Il n'en dit pas davantage, mais comme lui et moi avons toujours été exceptionnellement communicatifs tout en y mettant beaucoup de réserve, je compris que la phrase impliquait beaucoup plus de choses qu'elle n'en exprimait. En conséquence, je suis porté à réserver mes jugements, habitude qui m'a ouvert bien des natures curieuses, non sans me rendre victime de pas mal de raseurs invétérés. Un esprit anormal est prompt à découvrir cette qualité et à s'y attacher, quand elle se montre chez quelqu'un de normal. [...] Réserver son jugement implique un quelque chose si j'oubliais, comme le suggérait mon père avec snobisme et comme avec snobisme je le répète ici, que le sentiment des décences fondamentales nous est réparti en naissant d'une manière inégale.
Or, ayant ainsi fait étalage de tolérance, j'en viens à l'aveu que la mienne a ses limites.
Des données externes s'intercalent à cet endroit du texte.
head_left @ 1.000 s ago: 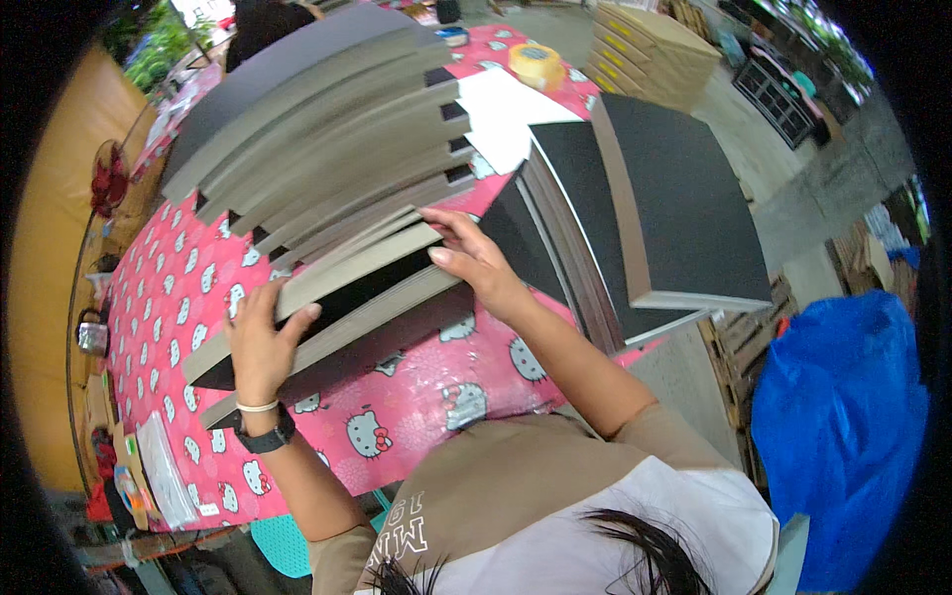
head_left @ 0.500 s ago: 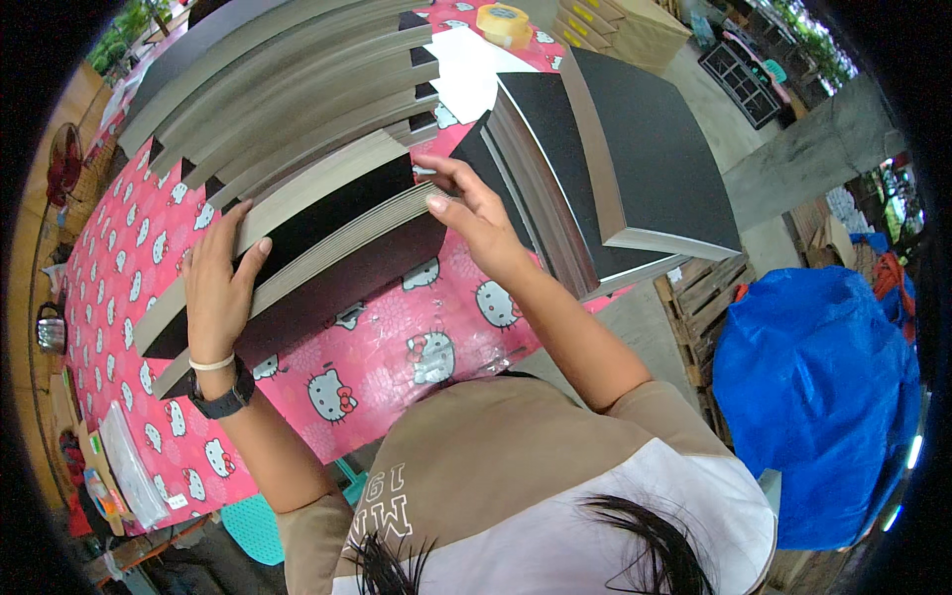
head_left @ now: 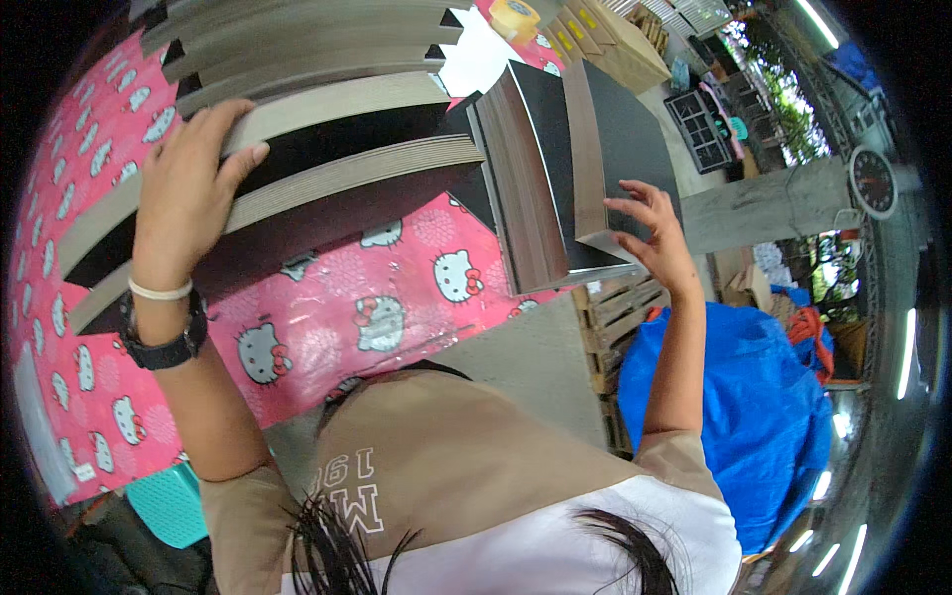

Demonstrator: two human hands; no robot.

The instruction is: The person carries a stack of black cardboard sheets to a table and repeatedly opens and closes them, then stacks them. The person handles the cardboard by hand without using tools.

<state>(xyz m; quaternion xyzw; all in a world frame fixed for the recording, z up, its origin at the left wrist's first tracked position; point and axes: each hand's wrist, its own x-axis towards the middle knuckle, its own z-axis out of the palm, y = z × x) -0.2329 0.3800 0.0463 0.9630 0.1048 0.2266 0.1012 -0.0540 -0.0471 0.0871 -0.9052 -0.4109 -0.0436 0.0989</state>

Notre conduite peut avoir pour fondation un roc dur ou de fluides marécages, mais passé un certain point, peu me chaut sur quoi elle est fondée.
Extrait de Gatsby le Magnifique de F. Scoot Fitzgerald
Même sensation de sérénité, de douceur que chez Murakami - serait-ce une coïncidence que ce dernier soit le traducteur japonais de Fiztgerald?